● **WHAT TO PRODUCE**:
Starting at the line that holds "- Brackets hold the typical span" and stopping at the line that holds "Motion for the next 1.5", restate the records below word for word, with both of those lines included.

[Stored dataset items]
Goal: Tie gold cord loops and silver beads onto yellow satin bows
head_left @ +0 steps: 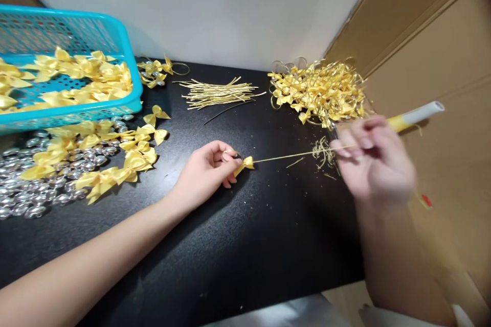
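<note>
My left hand (209, 168) rests on the black table (238, 245), its fingers pinched on a small yellow ribbon bow (245, 164). A thin gold wire (284, 156) runs from the bow to my right hand (374, 163), which is blurred and closed on the wire's far end. That hand also grips a tool with a yellow and white handle (416, 115) sticking out to the upper right. Short gold wire scraps (324, 152) lie just left of my right hand.
A turquoise basket (126, 46) holding yellow bows stands at the back left. Loose bows (115, 158) lie over silver beads (34, 184) beneath it. A bundle of gold wires (218, 93) and a heap of wired bows (320, 89) sit at the back. Cardboard (441, 51) stands on the right.
</note>
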Demonstrator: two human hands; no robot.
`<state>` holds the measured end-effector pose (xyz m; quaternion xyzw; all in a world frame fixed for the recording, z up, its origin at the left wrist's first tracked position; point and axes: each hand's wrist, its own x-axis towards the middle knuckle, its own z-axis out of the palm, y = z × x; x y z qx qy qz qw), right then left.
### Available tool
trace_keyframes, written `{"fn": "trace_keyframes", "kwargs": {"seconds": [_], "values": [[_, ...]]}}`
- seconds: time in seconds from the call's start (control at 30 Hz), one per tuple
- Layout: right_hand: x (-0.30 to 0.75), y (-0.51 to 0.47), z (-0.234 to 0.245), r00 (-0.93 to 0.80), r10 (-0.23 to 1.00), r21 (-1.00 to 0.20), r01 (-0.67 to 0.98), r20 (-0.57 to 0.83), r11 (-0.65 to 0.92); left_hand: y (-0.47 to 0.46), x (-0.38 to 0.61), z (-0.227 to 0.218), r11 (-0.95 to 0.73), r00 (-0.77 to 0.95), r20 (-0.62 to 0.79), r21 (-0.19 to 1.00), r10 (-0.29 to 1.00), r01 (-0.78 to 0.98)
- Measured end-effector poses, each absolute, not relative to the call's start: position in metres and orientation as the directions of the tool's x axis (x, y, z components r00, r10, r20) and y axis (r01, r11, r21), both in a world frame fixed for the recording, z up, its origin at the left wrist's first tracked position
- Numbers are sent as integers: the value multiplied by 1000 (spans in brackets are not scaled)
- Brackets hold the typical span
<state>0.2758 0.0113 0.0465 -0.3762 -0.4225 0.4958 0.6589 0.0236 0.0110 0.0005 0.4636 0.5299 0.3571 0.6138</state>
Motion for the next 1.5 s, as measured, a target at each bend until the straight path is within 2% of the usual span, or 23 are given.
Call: {"fn": "trace_keyframes", "kwargs": {"seconds": [0.07, 0.13, 0.23, 0.3, 0.4, 0.47, 0.53, 0.6, 0.67, 0.77, 0.9, 1.03, 1.13, 1.2, 1.27, 1.33, 1.4, 1.5], "values": [[284, 12, 56, 212, 937, -862, -374, 279, 342, 17, 20, 2, 355, 189, -374, 926, 908, 128], [286, 10, 60, 190, 920, -851, -353, 342, 389, 21, 17, 3, 375, 207, -412, 906, 887, 197], [281, 7, 56, 106, 923, -880, -281, 369, 384, 22, 15, 3, 349, 245, -404, 906, 881, 238], [277, 5, 53, 75, 932, -896, -256, 356, 363, 19, 14, 3, 278, 270, -341, 929, 901, 246], [273, 6, 52, 56, 941, -914, -225, 334, 338, 12, 15, 7, 53, 308, -165, 938, 937, 343], [271, 7, 53, 55, 946, -925, -202, 318, 323, 11, 20, 14, -174, 377, -5, 881, 926, 439], [269, 9, 56, 27, 953, -935, -191, 301, 300, 13, 32, 20, -397, 498, 144, 801, 855, 449], [264, 11, 59, -40, 956, -940, -197, 291, 278, 21, 52, 23, -535, 638, 216, 764, 739, 361], [258, 14, 63, -103, 953, -944, -206, 285, 260, 31, 78, 20, -585, 694, 235, 745, 680, 321], [250, 20, 66, -140, 954, -954, -178, 266, 240, 44, 109, 6, -627, 707, 224, 680, 671, 380], [251, 26, 66, -120, 953, -955, -144, 278, 260, 51, 109, -10, -666, 705, 203, 574, 680, 477], [261, 26, 63, -65, 944, -933, -190, 323, 306, 53, 74, -5, -727, 764, 175, 494, 621, 477], [265, 26, 61, -49, 945, -938, -154, 322, 312, 54, 51, 8, -705, 746, 124, 457, 655, 543], [262, 27, 61, -64, 953, -950, -120, 297, 288, 55, 45, 18, -669, 702, 148, 487, 697, 561], [255, 30, 61, -84, 958, -959, -96, 275, 267, 55, 45, 26, -657, 694, 202, 576, 691, 486], [249, 37, 60, -73, 961, -963, -75, 265, 260, 55, 48, 30, -616, 729, 196, 698, 655, 366], [245, 47, 56, -19, 965, -963, -64, 263, 261, 54, 50, 28, -478, 750, 126, 835, 649, 274], [246, 60, 41, 62, 958, -954, -88, 281, 286, 51, 50, 17, -101, 658, 18, 991, 753, 88]]}}
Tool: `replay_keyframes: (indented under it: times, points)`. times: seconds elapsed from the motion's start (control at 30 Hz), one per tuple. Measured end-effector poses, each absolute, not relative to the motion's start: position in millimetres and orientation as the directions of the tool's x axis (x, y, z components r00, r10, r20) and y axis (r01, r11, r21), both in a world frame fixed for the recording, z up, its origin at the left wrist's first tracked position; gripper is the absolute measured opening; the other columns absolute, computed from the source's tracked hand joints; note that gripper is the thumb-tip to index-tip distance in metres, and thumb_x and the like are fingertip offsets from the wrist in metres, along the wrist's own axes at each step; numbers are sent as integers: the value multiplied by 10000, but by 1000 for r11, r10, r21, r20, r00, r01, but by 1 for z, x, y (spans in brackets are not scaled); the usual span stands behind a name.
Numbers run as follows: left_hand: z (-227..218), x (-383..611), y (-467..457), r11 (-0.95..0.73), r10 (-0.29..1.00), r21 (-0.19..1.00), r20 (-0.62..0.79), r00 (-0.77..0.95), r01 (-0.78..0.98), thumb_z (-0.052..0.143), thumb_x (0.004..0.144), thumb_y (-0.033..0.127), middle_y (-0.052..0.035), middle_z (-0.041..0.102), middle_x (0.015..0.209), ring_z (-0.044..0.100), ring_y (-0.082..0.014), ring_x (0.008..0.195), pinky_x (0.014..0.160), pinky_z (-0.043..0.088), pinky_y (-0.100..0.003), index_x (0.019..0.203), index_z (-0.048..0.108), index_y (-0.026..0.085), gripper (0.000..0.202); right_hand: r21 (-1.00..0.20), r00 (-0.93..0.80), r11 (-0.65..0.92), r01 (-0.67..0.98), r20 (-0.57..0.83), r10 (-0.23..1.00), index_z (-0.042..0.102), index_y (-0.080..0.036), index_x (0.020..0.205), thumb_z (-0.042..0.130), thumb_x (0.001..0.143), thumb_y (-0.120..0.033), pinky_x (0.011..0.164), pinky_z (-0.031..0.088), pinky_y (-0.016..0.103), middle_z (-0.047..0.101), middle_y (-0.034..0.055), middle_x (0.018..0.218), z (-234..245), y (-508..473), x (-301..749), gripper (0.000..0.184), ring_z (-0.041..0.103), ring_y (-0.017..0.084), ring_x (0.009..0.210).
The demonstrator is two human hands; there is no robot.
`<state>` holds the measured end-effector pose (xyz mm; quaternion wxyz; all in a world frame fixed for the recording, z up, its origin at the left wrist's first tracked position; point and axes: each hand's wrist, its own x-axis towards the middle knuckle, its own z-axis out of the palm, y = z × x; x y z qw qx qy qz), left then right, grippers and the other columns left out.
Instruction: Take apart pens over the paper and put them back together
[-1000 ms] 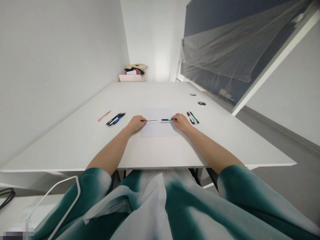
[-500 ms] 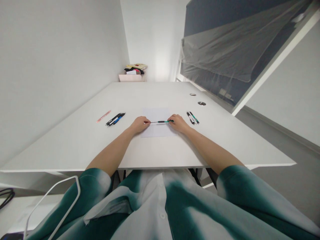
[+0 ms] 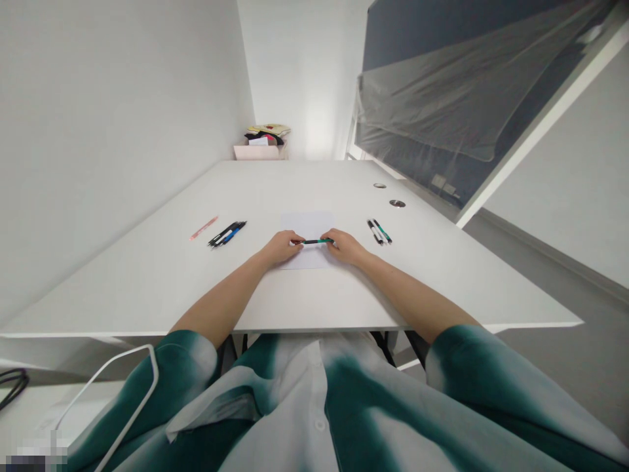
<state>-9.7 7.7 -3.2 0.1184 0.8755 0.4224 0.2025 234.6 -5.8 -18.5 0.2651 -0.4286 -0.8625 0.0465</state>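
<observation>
My left hand (image 3: 285, 247) is closed in a pinch on a thin pen refill (image 3: 297, 242), of which only a short reddish-brown part shows beside the fingers. In my right hand (image 3: 345, 246) is the green end of a pen barrel (image 3: 314, 242), with its black grip towards the left hand. The refill and the barrel lie in one line, and the refill's other end is out of sight, at or inside the barrel's tip. Both hands are over a white paper sheet (image 3: 305, 261) on the white table (image 3: 314, 298).
On the left lie several black and blue pens (image 3: 227, 235) and a pinkish strip (image 3: 204, 228). To the right are more pen pieces (image 3: 378, 232), one of them green. Two round metal discs (image 3: 397, 204) sit farther back, and a box (image 3: 256, 152) stands at the far end.
My hands have come closer together. The long thin stretch of refill seen between the left fingers and the barrel has mostly gone from sight, as the barrel has shifted left.
</observation>
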Motion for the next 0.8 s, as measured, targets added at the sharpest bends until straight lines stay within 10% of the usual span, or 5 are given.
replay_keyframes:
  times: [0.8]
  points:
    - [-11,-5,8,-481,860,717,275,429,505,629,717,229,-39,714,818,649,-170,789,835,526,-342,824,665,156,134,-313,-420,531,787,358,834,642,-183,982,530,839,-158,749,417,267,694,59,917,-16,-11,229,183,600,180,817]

● **RESPONSE TO THIS TASK**:
- Brackets hold the typical span
<state>0.2758 0.0113 0.0465 -0.3762 -0.4225 0.4958 0.6589 0.0236 0.0110 0.0005 0.4636 0.5299 0.3571 0.6138</state>
Motion for the next 1.5 s, as measured, a target at each bend until the straight path is within 2% of the usual span, or 23 are given.

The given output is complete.